Correlation Between NMI Holdings and Albemarle
Can any of the company-specific risk be diversified away by investing in both NMI Holdings and Albemarle at the same time? Although using a correlation coefficient on its own may not help to predict future stock returns, this module helps to understand the diversifiable risk of combining NMI Holdings and Albemarle into the same portfolio, which is an essential part of the fundamental portfolio management process.
By analyzing existing cross correlation between NMI Holdings and Albemarle, you can compare the effects of market volatilities on NMI Holdings and Albemarle and check how they will diversify away market risk if combined in the same portfolio for a given time horizon. You can also utilize pair trading strategies of matching a long position in NMI Holdings with a short position of Albemarle. Check out your portfolio center. Please also check ongoing floating volatility patterns of NMI Holdings and Albemarle.
Diversification Opportunities for NMI Holdings and Albemarle
-0.03 | Correlation Coefficient |
Good diversification
The 3 months correlation between NMI and Albemarle is -0.03. Overlapping area represents the amount of risk that can be diversified away by holding NMI Holdings and Albemarle in the same portfolio, assuming nothing else is changed. The correlation between historical prices or returns on Albemarle and NMI Holdings is a relative statistical measure of the degree to which these equity instruments tend to move together. The correlation coefficient measures the extent to which returns on NMI Holdings are associated (or correlated) with Albemarle. Values of the correlation coefficient range from -1 to +1, where. The correlation of zero (0) is possible when the price movement of Albemarle has no effect on the direction of NMI Holdings i.e., NMI Holdings and Albemarle go up and down completely randomly.
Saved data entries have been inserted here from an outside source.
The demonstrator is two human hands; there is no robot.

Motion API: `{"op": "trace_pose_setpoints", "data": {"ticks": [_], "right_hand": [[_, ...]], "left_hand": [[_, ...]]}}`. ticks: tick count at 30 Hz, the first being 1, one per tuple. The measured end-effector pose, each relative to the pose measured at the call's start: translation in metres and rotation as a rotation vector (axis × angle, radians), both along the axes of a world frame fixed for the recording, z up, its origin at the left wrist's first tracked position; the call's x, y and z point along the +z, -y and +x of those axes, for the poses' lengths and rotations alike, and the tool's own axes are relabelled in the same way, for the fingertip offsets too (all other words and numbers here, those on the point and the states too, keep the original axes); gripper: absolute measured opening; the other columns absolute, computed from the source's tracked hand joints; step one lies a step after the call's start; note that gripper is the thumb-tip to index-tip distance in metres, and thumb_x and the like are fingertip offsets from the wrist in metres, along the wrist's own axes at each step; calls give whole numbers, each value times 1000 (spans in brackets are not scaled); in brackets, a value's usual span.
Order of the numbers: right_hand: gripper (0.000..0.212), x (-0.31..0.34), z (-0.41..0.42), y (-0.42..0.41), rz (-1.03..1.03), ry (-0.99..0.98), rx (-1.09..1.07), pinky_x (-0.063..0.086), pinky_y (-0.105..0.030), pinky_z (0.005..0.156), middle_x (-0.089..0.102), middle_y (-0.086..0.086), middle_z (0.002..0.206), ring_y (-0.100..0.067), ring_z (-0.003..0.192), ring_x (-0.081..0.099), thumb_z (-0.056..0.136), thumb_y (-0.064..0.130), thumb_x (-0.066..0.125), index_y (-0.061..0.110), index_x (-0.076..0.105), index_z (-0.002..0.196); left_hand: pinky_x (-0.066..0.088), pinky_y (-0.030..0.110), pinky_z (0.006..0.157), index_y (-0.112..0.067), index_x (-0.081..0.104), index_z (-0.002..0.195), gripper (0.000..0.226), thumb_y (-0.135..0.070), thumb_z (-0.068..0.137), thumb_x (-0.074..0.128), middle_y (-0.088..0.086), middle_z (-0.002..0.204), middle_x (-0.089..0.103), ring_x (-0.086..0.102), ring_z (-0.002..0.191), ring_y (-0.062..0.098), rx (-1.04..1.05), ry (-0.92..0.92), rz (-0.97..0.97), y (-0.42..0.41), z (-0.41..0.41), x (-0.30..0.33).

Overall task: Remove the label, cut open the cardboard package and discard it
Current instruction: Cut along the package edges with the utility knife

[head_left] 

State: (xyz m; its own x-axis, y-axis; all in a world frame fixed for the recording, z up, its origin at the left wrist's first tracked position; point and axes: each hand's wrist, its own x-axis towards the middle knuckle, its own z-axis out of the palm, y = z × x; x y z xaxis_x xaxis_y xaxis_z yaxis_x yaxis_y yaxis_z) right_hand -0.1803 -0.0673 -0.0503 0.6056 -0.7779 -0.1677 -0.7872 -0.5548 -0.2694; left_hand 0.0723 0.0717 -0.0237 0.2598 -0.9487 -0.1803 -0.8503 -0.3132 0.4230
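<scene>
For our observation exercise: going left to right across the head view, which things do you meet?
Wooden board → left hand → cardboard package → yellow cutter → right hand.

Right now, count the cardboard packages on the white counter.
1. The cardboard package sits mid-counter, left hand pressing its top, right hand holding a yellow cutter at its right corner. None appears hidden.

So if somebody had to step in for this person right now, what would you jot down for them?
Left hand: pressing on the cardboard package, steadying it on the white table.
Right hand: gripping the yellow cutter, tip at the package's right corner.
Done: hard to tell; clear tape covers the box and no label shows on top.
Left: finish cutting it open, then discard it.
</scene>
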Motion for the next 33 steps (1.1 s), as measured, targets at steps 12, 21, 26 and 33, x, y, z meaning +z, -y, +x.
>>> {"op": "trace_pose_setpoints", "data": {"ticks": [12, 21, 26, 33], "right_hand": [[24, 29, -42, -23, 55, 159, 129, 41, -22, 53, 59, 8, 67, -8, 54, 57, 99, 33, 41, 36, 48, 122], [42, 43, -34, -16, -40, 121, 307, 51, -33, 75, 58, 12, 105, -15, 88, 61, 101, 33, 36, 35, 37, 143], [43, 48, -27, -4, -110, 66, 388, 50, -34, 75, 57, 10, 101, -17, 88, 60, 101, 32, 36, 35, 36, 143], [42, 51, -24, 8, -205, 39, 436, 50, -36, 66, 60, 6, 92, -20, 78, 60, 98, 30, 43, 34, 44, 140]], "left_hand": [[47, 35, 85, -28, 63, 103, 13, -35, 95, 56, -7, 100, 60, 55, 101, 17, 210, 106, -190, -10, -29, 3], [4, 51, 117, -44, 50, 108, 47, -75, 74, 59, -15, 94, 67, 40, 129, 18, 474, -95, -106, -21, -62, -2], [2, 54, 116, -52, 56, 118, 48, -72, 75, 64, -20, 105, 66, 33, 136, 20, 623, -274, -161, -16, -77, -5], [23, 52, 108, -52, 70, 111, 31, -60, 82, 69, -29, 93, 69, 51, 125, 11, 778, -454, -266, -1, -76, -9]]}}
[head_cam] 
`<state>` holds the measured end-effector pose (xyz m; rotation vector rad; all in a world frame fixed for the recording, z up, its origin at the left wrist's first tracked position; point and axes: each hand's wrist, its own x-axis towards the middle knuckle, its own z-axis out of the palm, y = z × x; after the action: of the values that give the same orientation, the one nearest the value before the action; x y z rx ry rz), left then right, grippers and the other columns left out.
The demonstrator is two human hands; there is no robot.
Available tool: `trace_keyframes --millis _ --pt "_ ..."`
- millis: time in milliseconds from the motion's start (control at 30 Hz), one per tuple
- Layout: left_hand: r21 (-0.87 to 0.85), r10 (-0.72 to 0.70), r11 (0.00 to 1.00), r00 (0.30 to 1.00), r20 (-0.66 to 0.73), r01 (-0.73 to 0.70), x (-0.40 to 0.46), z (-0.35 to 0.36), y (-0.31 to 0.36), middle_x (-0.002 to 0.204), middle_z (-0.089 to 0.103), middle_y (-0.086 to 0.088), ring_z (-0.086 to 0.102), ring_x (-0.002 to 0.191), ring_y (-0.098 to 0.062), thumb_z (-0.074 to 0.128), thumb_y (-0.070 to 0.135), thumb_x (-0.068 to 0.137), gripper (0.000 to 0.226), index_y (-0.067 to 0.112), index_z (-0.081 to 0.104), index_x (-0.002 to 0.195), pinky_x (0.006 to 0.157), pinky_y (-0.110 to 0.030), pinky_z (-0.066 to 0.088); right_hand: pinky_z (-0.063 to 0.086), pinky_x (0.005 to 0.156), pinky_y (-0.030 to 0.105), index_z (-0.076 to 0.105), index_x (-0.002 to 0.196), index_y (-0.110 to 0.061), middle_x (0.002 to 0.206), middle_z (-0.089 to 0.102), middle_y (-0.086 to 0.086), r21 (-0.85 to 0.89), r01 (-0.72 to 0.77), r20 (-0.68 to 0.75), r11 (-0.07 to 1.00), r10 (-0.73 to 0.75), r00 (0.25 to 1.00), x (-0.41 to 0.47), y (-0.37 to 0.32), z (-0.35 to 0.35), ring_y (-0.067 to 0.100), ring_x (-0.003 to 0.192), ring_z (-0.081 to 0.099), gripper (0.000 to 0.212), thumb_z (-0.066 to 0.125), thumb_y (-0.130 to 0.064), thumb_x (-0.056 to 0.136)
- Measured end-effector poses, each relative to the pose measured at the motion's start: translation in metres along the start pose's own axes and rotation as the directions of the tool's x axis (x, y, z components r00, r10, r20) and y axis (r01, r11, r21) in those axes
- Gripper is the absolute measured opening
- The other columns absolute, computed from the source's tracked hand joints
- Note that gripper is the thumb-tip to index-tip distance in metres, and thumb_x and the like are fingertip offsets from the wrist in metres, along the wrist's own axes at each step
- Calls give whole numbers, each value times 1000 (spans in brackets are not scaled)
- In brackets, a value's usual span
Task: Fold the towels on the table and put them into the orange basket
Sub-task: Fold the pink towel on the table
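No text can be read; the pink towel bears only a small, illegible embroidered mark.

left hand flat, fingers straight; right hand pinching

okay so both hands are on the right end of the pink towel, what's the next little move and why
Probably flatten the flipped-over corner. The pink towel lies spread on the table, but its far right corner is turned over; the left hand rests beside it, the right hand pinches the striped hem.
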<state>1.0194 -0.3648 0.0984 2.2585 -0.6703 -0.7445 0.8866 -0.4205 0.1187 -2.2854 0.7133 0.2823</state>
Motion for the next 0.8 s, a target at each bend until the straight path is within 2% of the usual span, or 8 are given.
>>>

Pair Corralation between NMI Holdings and Albemarle
Assuming the 90 days horizon NMI Holdings is expected to generate 17.14 times less return on investment than Albemarle. But when comparing it to its historical volatility, NMI Holdings is 2.32 times less risky than Albemarle. It trades about 0.02 of its potential returns per unit of risk. Albemarle is currently generating about 0.13 of returns per unit of risk over similar time horizon. If you would invest 7,105 in Albemarle on September 7, 2024 and sell it today you would earn a total of 2,514 from holding Albemarle or generate 35.38% return on investment over 90 days.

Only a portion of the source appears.